Opening ceremony for Pécs 2010 (AFP)

A kvetch about Pécs

The Hungarian city of Pécs, this year’s European Capital of Culture along with Istanbul and Essen, is having a hard time getting out from under Budapest’s long shadow. Is the country incapable of staging an event worthy of Europe’s interest? wonders the Hungarian news portal Hírszerzö.

Published on 22 January 2010 at 14:46
Opening ceremony for Pécs 2010 (AFP)

“Hungary will have two capitals in 2010,” prime minister Gordon Bajnai proclaimed to 20,000 spectators at Széchenyi Square in Pécs on 10 January. This announcement was promptly booed by the crowd, which is perhaps not a very cultured reaction: after all, even if one of the capitals is “cultural”, that is not enough for us to feel truly European. Over the past few years we have been manhandling a project that lost its virginity the very day of the announcement, when the municipality at the time, smelling big money in the offing, ousted the very associations to which the city owed this prestigious designation in the first place. Still and all, Pécs still has an abundance of cultural events lined up for 2010 [350 scheduled events over the course of the year], which are bound to draw throngs of Hungarian and foreign tourists. Five years ago, the initial question was whether Hungary was capable of creating a cultural life outside the capital that would be worthy of Europe’s attention. That this question was the main issue at a time when 11 cities were vying for the title shows how un-European we really are. In the more favoured regions of the continent, no-one would have considered proposing a political capital, since the whole point of the exercise is regional development and decentralisation.
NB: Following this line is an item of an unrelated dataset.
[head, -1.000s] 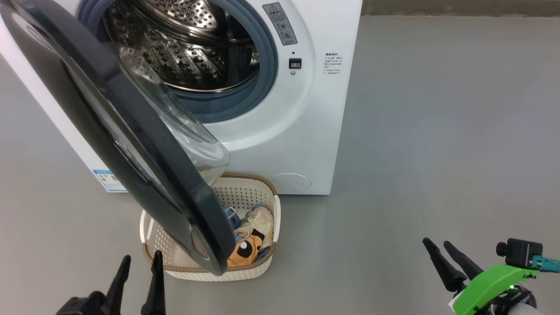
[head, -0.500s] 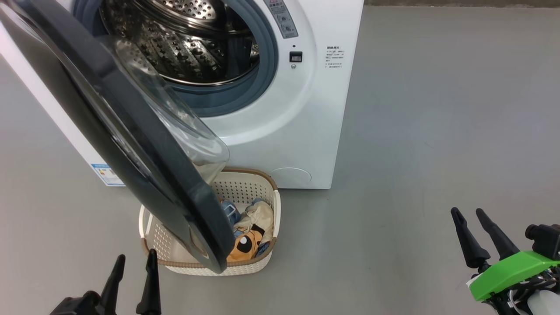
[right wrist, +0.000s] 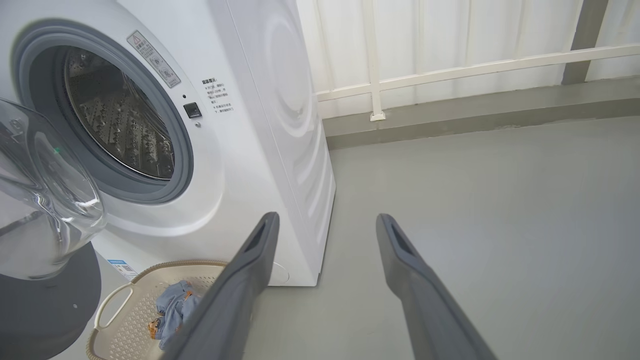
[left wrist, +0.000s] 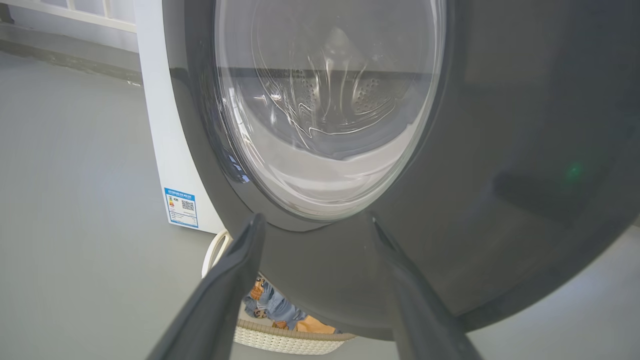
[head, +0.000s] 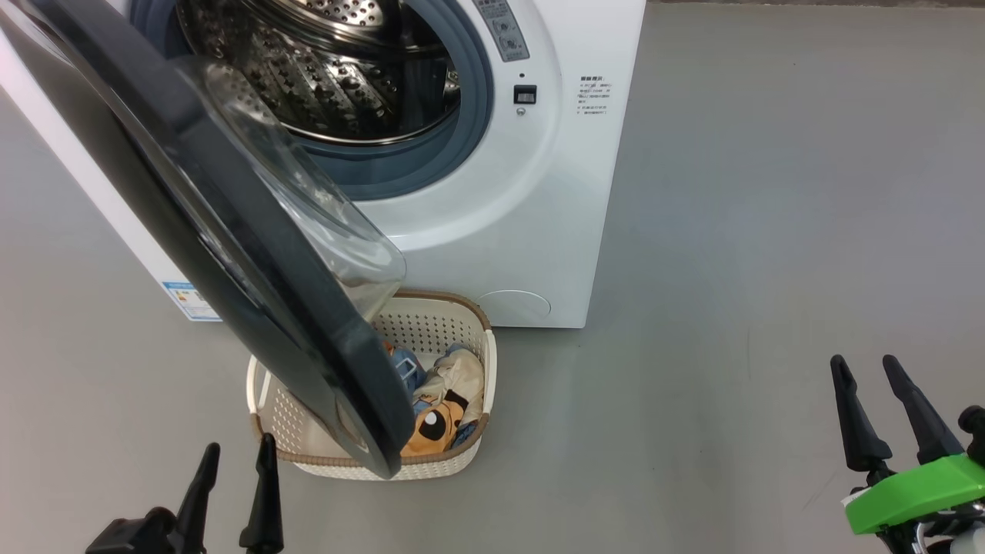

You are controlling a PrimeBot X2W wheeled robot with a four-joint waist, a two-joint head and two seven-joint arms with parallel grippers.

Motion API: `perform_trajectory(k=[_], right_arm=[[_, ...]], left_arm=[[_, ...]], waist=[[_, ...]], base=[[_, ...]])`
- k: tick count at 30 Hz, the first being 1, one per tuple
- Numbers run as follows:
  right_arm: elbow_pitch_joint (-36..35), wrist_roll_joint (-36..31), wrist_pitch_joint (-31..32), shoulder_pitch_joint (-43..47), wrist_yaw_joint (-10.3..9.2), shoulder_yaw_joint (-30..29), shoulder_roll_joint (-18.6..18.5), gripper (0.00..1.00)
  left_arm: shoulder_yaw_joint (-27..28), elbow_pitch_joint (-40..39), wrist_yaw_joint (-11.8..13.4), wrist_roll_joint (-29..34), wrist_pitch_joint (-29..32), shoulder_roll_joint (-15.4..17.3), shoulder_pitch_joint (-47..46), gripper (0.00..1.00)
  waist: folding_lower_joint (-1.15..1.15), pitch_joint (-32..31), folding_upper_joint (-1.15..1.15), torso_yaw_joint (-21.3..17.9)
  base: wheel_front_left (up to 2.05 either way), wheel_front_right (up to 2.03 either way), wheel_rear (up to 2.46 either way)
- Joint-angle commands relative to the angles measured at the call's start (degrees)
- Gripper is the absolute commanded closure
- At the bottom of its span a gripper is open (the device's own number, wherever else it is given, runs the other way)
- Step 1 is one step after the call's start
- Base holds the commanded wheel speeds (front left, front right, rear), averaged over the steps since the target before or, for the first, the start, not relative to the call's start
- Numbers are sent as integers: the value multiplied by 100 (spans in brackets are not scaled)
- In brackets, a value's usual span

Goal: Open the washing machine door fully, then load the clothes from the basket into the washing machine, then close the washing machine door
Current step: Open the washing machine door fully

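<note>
Although the door stands ajar, little of the task looks done. Nearest, the left gripper (head: pixel 238 446) with its two long dark fingers is spread wide and holds nothing. In its wrist view it points at the outer face of the large round glossy black door with the bulging glass window (head: pixel 315 346), close to it, though contact cannot be judged. The right gripper (head: pixel 864 362), on its green-capped wrist, is likewise released and empty, well apart to the right over bare grey floor (head: pixel 731 231).

Just beyond, the small cream perforated plastic basket with a brown woven-look rim (head: pixel 490 362) sits on the floor touching or almost touching the machine's foot. The two small soft garments (head: pixel 442 408), one light blue and one cream and orange with an eye print, lie inside it.

The door hangs over the basket's left half, so I judge it only partly open. Behind it, the big white front-loading washing machine (head: pixel 492 231) shows a perforated steel drum (head: pixel 346 85) with no cloth in the visible part.

Left to do: swing the door wider, load both garments, shut the door.

The door hides the basket's left side and most of the blue garment. The drum's upper part, the machine's top and the door hinge are cut off.
</note>
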Motion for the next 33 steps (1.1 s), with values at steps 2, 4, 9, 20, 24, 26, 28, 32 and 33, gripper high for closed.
perform_trajectory(k=[2,4,9,20,24,26,28,32,33], right_arm=[[-242,-160,-68,114,9,-37,0,0],[-277,-226,-68,167,9,-88,46,0],[-235,-321,-69,299,9,-169,151,0],[-167,-376,-69,461,9,-279,297,0],[-156,-372,-69,481,9,-289,301,0],[-158,-367,-69,490,9,-309,296,0],[-171,-366,-69,499,9,-335,298,0],[-205,-369,-69,510,9,-336,293,0],[-213,-369,-69,513,9,-333,288,0]], left_arm=[[209,-154,-10,-18,-37,54,-227,0],[212,-156,-10,-18,-37,55,-231,0],[207,-156,-10,-25,-37,53,-270,0],[260,-144,-10,-46,-37,23,-360,0],[400,-320,-10,-136,-37,-6,-384,72],[464,-484,-10,-163,-37,-18,-394,100],[567,-819,-10,-179,-37,-31,-429,100],[732,-1453,-10,-152,-37,-43,-464,100],[772,-1661,-10,-139,-37,-47,-459,100]], waist=[[0,2,0,5],[0,9,0,9],[0,46,0,24],[0,51,0,1],[0,31,0,-10],[0,24,0,0],[0,18,0,17],[0,2,0,25],[0,-4,0,22]], base=[[0,0,0],[0,0,0],[0,0,0],[0,0,0],[0,0,0],[0,0,0],[0,0,0],[0,0,0],[0,0,0]])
If we had hoped the designation of Pécs back in 2005 would spark a change in the prevailing mindset, we must be disappointed now. Right after the inauguration, the locals began complaining about lukewarm writeups in the media, and to prove his city’s cultural superiority the editor-in-chief of a Pécs news portal sent the “Budapest intellectuals” packing. Though there was precious little media coverage of Pécs 2010 during the years of preparation, that was not owing to a plot hatched in the nation’s capital, but to the deplorable incompetence of those in charge of the event. The main reason is indeed the antagonism between the capital and the province; after all, we would be more au courant with the ups and downs of the project if the host city were Budapest and not Pécs. Manifestly frustrated as a result, Pécs is now looking for some form of consolation: hence the triumphant announcement by the city’s mayor, Zsolt Páva, that 59% of the Hungarian population had watched the opening ceremony. Now one has to go back 20 years in time for an audience of that magnitude, back to the days when there was only one single channel and Hungarian television was not yet in such abysmal shape. The mayor was off by a few million: of the people watching TV that night, 9.4% saw the ceremony.

Secret negociations

The show was organised by an agency in Budapest, which does not exactly attest to the local skills in Pécs, but could stand to reason. Less readily intelligible, on the other hand, is why the meals for the reception “had” to be ordered from Budapest, as though there was nothing available in Pécs but potatoes and bread and butter. Another bone of contention: the minutes of the negotiations on the designation of Pécs were classified as secret by the government for 20 years. So the legend is going to last for at least another 15 years. Two observations on this score. For one thing: the foreign members of the panel were less sensitive to the fact that, a year earlier, Pécs’ socialist mayor had done everything in his power for the “Ferenc of all of Hungary” [Ferenc Gyurcsány, head of government from 2004 to 2009] to become prime minister. For another, the fact that the only reaction to Pécs’ designation as European Capital of Culture was the denigration of another city does not denote a high level of culture. In short, the only thing missing from the debate over Hungary’s year in the cultural limelight is the essence of the exercise: culture. If, in a year’s time, we manage to discuss with a modicum of calm the successes and failures of the project, all these trials and tribulations will not have been in vain. If we don’t, Hungary should never again take part in such contests, as it will only heap discredit upon itself.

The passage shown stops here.